Did you reinstall from GitHub again? Until I changed it yesterday you would
get that error because it was checking for any constant variables in the
model matrix. But I changed it to allow a constant variable if that
constant is 1. So even if you installed from GitHub a few days ago you’d
need to install it again. (When we do the next CRAN release this will be
included but for the time being it’s just on GitHub.)

Sorry for the hassle, but I’m glad you brought this to our attention
because it motivated adding this alternate way of specifying a prior on the
intercept, which seems useful.

Let me know if reinstalling from GitHub still doesn’t allow you run that
code.

Here’s the equivalent for the code you were running @bramre,

dat <- as.data.frame(cbind(c(1:23),c((1:23)^2),
                           c(0.1,0.225,0.35,0.475,0.6,0.7,0.8,0.85,
                             0.9,0.9,0.9,0.9,0.9,0.885,0.87,0.825,
                             0.78,0.66,0.54,0.43,0.32,0.21,0.1))
)
colnames(dat)<-c("Week","Week2","Hours")
dat$const <- rep(1, nrow(dat))
f <- formula(Hours ~ 0 + const + Week + Week2,data=dat)
m2pd <- stan_betareg(f,
                     prior=normal(location=c(0,0.85,-0.036),scale=c(1,0.1,0.1)),
                     prior_phi=normal(400,10), data=dat[1:4,], prior_PD = TRUE)
m2pd

As @jonah mentioned it should work once you reinstall rstanarm from GitHub with the steps in this previous response.

Although, I’m not sure if this is what you should be using since the model you’re fitting is performing an intercept transformation. So it’s a bit strange that you’re omitting the transformation with the prior predictive distribution and then using that to compare with your fitted models that have the transformation.

Sorry for my late reply, was busy moving to a new country, ha.
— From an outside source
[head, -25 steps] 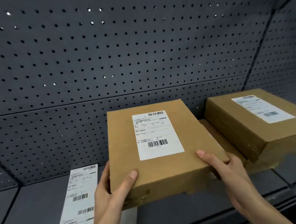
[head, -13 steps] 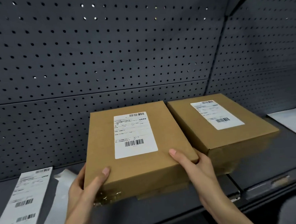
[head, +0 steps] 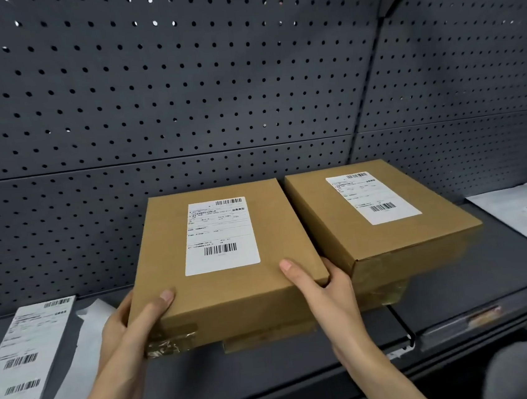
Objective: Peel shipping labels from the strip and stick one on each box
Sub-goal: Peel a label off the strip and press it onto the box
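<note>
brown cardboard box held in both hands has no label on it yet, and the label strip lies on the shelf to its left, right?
Not quite: the head view shows a white shipping label already stuck on the brown cardboard box held by the left hand and right hand. The white label strip does lie left.

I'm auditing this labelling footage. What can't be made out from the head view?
- Label strip: its near end is cut off by the left and bottom edges.
- Print on the held box's label: too small to read.
- Fingers of the left hand and right hand: mostly hidden by the held box.
- White sheet: cut off by the right edge.
</note>
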A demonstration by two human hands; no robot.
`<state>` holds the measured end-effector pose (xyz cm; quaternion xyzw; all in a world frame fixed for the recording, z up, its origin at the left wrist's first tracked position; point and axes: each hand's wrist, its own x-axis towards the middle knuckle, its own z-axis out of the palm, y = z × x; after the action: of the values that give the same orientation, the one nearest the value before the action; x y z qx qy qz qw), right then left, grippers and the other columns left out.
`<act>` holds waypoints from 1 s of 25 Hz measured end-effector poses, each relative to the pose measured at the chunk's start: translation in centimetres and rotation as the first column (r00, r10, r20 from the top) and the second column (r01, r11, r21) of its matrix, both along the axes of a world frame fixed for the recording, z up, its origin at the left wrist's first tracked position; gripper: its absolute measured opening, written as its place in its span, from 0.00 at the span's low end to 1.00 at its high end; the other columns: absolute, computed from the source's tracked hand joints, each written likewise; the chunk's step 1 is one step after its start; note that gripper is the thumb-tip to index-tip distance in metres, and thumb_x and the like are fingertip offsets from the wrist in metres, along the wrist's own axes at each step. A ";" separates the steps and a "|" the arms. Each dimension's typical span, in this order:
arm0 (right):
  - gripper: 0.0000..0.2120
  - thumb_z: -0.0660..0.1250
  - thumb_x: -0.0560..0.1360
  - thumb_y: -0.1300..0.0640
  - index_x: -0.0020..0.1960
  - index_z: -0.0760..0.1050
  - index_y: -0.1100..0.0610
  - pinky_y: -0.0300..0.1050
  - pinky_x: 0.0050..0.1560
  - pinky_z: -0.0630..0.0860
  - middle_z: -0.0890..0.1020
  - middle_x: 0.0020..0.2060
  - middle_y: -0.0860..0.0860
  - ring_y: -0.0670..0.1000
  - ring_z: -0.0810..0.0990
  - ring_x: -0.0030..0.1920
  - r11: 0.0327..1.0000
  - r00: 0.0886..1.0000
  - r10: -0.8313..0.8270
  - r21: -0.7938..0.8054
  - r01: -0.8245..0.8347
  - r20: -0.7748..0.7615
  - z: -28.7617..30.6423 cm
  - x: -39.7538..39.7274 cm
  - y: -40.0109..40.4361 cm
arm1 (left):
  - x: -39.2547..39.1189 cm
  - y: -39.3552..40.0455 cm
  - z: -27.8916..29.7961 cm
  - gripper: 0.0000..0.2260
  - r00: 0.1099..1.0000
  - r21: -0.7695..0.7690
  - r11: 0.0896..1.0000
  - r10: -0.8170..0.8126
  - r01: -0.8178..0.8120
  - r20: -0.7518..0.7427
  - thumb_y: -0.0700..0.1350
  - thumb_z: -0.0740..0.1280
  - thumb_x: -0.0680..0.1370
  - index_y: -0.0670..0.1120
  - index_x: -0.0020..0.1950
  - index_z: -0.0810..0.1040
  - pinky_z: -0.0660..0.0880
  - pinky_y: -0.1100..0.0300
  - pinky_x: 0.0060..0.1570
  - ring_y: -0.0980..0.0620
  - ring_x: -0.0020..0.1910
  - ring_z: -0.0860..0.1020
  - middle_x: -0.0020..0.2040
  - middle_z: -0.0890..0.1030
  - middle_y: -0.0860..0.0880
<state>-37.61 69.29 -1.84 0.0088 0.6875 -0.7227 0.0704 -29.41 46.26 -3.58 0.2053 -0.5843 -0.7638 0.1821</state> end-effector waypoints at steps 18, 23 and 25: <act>0.35 0.76 0.69 0.38 0.73 0.72 0.45 0.54 0.69 0.76 0.79 0.61 0.40 0.45 0.78 0.64 0.985 0.980 -0.108 0.114 0.127 -0.166 0.1 -0.4 1.2 | -1.3 2.8 0.5 0.26 0.996 0.046 0.995 0.084 -0.084 0.006 0.53 0.76 0.69 0.50 0.65 0.75 0.74 0.61 0.40 0.58 0.49 0.81 0.52 0.83 0.55; 0.34 0.77 0.71 0.44 0.75 0.71 0.45 0.53 0.73 0.70 0.73 0.67 0.39 0.43 0.70 0.69 0.955 0.946 -0.138 0.215 0.206 -0.292 0.9 -0.3 1.3 | -1.2 2.6 0.6 0.29 0.997 -0.028 0.998 0.057 -0.059 -0.050 0.51 0.73 0.75 0.52 0.74 0.68 0.73 0.65 0.46 0.63 0.54 0.78 0.58 0.80 0.59; 0.33 0.76 0.72 0.45 0.74 0.72 0.46 0.51 0.73 0.69 0.74 0.69 0.42 0.43 0.70 0.67 0.928 0.934 -0.132 0.290 0.234 -0.331 1.1 -0.2 1.2 | -0.9 2.1 1.0 0.27 0.995 -0.056 0.996 0.068 -0.072 -0.067 0.51 0.72 0.76 0.53 0.73 0.68 0.73 0.70 0.48 0.68 0.54 0.76 0.59 0.78 0.62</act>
<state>-37.81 70.48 -0.78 -0.0267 0.7955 -0.5957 -0.1077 -30.31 48.33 -2.54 0.1952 -0.5925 -0.7459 0.2335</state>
I got it working after uninstalling rstanarm before reinstalling it again, thanks a lot! I played around with it for a bit and I am getting the results I was expecting now, so I’m happy with that.

@imadmali I think I understand what you’re saying, and I agree that technically doesn’t really make sense. Can I just omit the transformation in the first model or am I thinking too simplistic now?

@bramre that should be fine. The important thing is to make sure you’re consistent across your models, especially if you’re making comparisons among them.